[What the exercise asks]:
There is one span to output from the data below: the lines starting at the line with "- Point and" and ending at the line with "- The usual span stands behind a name". Output it exactly, ends included, nothing more.
Data excerpt below:
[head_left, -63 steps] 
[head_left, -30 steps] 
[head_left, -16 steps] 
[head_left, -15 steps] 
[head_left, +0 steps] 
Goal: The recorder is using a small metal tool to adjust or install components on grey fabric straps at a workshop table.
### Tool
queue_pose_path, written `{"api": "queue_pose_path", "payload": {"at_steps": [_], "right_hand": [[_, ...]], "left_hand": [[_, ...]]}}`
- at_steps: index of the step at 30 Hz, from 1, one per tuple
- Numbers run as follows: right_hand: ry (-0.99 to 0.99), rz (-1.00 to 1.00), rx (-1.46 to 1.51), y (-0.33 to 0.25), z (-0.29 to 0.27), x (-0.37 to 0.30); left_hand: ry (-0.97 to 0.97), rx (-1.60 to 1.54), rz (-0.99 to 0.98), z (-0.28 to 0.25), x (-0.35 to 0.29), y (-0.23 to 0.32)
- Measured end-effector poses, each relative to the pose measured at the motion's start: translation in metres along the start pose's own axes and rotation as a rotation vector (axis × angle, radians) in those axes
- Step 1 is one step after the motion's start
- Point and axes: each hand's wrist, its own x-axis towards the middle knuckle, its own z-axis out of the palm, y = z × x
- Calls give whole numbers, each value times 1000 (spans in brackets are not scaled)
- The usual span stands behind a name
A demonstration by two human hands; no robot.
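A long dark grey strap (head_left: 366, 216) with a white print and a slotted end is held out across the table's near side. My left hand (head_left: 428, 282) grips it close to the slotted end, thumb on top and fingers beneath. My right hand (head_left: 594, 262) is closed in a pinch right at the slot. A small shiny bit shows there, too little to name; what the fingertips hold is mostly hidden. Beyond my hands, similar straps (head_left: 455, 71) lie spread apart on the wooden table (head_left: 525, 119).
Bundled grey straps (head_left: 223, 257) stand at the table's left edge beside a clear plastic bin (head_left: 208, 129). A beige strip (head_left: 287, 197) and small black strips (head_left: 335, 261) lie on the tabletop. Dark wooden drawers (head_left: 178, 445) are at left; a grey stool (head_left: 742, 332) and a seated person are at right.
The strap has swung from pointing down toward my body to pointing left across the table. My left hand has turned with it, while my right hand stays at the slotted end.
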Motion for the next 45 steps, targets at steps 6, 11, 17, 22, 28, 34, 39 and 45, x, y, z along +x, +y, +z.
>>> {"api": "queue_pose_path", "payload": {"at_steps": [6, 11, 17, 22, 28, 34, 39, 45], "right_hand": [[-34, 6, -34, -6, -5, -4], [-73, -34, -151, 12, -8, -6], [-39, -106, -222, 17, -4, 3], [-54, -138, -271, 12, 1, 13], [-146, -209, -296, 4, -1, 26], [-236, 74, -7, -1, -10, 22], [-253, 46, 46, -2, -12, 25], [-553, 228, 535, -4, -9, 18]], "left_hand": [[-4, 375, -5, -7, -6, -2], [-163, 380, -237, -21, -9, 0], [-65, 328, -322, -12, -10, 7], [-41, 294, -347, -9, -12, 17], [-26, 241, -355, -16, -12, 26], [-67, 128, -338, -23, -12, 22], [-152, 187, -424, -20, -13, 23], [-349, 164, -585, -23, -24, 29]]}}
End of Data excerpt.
[Response to the task]:
- Point and axes: each hand's wrist, its own x-axis towards the middle knuckle, its own z-axis out of the palm, y = z × x
- Calls give whole numbers, each value times 1000 (spans in brackets are not scaled)
- The usual span stands behind a name

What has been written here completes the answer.